9. The decentralization process is being led by the recently
established Regional Autonomy Advisory Council (RAAC) and the
Coordinating Team (CT). The Minister of Finance is taking the
lead in all fiscal aspects of decentralization. A full-time
decentralization expert has been appointed to the Ministry of
Finance. A working group under the Ministry of State Apparatus
has been appointed to resolve any impediments to the transfer of
civil servants. A firm timetable for implementation of fiscal
decentralization will be prepared by the time of the next review,
in consultation with the forthcoming IMF/World Bank fiscal
decentralization technical assistance mission.

IV. Banking System Reforms

Governance

1O. IBRA has concluded its evaluation of all outstanding
interbank claims under the guarantee scheme. Settlements have now
been made in all cases, except for very small claims under
litigation. IBRA and BI are implementing plans to ensure that
those banks whose claims were deemed ineligible remain adequately
capitalized. During the second half of May, the Ministry of
Finance will issue a new decree on the government guarantee
scheme, and strengthened procedures for the processing and
evaluation of new claims will be published.

11. We remain committed to a professional IBRA, free from
political interests and transparent in its operations. With the
assistance of an international consulting firm, and in
collaboration with the World Bank, we are developing a new
governance and oversight framework for IBRA. Interim
recommendations have been received, with final proposals by end-
May, slightly behind schedule because of delays in appointing the
consulting firm A new governance framework for IBRA, including an
independent governing body, will be established by end-June.
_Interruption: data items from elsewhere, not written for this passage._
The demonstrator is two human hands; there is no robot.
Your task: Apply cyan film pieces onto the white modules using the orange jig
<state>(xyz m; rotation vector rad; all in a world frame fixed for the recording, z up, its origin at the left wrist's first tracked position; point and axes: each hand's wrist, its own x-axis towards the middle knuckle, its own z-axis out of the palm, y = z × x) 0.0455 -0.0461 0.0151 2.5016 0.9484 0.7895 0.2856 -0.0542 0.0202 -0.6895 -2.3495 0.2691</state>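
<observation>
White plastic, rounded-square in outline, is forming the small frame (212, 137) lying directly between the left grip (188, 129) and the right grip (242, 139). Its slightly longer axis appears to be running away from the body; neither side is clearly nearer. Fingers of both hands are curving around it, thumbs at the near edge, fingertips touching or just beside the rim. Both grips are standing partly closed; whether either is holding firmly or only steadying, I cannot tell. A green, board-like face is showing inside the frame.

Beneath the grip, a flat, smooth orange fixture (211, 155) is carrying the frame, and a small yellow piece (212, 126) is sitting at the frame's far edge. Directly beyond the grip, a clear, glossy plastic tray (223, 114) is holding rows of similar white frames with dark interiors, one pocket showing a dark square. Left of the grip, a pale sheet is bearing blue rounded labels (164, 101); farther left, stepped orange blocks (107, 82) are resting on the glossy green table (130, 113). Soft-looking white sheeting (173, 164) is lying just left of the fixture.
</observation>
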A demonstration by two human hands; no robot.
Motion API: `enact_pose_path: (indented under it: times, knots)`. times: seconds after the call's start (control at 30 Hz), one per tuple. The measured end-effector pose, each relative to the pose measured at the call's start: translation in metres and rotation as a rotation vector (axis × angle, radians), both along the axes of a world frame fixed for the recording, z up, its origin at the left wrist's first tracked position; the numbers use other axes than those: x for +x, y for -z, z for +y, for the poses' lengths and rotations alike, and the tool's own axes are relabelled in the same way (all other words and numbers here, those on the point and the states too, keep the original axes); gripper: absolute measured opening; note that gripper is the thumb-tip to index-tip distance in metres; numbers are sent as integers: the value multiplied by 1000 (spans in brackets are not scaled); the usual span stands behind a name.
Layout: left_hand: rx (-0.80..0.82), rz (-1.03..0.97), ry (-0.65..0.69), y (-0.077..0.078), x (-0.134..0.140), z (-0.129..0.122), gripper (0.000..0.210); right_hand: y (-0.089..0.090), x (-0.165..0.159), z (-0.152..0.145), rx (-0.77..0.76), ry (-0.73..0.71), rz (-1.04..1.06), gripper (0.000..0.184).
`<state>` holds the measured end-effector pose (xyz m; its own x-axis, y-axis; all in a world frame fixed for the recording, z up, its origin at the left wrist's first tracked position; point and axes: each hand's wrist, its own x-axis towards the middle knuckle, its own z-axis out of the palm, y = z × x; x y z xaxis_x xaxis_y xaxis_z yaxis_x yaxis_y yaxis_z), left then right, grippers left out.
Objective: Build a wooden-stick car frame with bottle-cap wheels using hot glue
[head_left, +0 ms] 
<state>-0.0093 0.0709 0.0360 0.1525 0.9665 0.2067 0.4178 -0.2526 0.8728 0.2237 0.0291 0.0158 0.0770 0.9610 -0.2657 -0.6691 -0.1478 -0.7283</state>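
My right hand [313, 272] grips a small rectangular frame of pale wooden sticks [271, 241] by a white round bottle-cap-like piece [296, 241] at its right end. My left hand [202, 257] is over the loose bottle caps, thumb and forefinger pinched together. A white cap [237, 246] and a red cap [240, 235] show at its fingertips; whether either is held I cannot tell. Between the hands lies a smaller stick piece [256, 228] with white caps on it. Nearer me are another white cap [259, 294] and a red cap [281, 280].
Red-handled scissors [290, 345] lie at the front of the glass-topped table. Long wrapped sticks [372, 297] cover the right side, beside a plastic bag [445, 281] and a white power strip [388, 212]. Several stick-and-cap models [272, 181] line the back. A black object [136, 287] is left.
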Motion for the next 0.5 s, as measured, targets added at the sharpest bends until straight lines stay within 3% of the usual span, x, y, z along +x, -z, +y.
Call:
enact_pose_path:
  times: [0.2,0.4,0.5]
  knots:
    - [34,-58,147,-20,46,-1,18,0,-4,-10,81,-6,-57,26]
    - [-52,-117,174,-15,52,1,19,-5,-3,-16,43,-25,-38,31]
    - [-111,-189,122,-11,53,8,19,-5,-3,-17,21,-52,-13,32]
12. Meanwhile, we have taken steps to improve IBRA's
transparency. IBRA has commenced regular publication of its
activities, which includes monthly reports of sales and
collection activities, progress in loan restructuring, and
disposal of industrial assets, in addition to quarterly financial
reports by the BTO banks. IBRA will publish the audit reports of
its end-1999 accounts by June 2000, with the assistance of an
international accountancy firm. Also, IBRA will issue its first
comprehensive annual report during the third quarter.

IBRA loan collection and asset recovery

13. IBRA's net asset recoveries totaled Rp 17.1 trillion in
1999/2000, with Rp 4.2 trillion in the form of the redemption of
outstanding bonds. In FY2000, the net cash recovery target is Rp
18.9 trillion.

Asset Management Credits (AMC) operations

14. On April 3, state banks completed the legal transfer to
IBRA of all category 5 loans in excess of Rp 5 billion as of
Sept. 30, 1999 (including other loans with provisions exceeding
50 percent). Virtually all physical documentation has now been
transferred to IBRA; remaining loan documentation will be
transferred shortly.

15. IBRA is implementing its sequenced approach to restructure
its loans, with particular attention to the 21 largest
conglomerate obligers (as of end-April 2000), who account for
about 36 percent of IBRA's total loans (about $12.4 billion) and
represent about 340 individual company debtors. IBRA's strategic
objective is to reach the stage of finalizing restructuring term
sheets, or initiating legal actions against uncooperative
debtors, for at least 35 percent of the nominal loan value of
these obligers by June 2000, and for all the-21 obligers by end-
2000. Progress will be monitored on a monthly basis, and the
effectiveness of the strategy assessed at the next (second)
program review. All noncooperating debtors will be subject to
automatic sanctions, involving public disclosure, insolvency
petitions, or other legal actions. Legal actions were taken on
April 3 against five noncooperating debtors, and we will take
further actions as necessary. Restructuring agreements for
debtors whose nominal value of debt exceeds Rp 1 trillion will be
reviewed by the Financial Sector Policy Committee (FSPC), with
the assistance of outside consultants where necessary, to ensure
they incorporate operational restructuring on the part of debtors
and maximize value for the government. The threshold for FSPC
approval may be adjusted once IBRA's new governing body is in
place (paragraph 11 above).

16. IBRA has launched a tender to outsource about Rp 30
trillion of its commercial loans (from Rp 5 billion to Rp 50
billion in value per obliger) through an open system of
competitive bidding. We expect to complete the outsourcing of
these loans by end-June 2000. All loans, once restructured, will
be offered for auction to all banks. IBRA intends, by September
200O, to offer for sale by open tender, under similar procedures,
all its loans under Rp 5 billion.

Asset Management Investments

17. IBRA is also accelerating efforts to sell its listed
assets through the transparent disposal of shares in the capital
market. In particular, the agency sold its 39.5 percent stake in
Astra in March in an open, competitive process. Key future sales
include plantations, shipping, tyres, and forestry companies.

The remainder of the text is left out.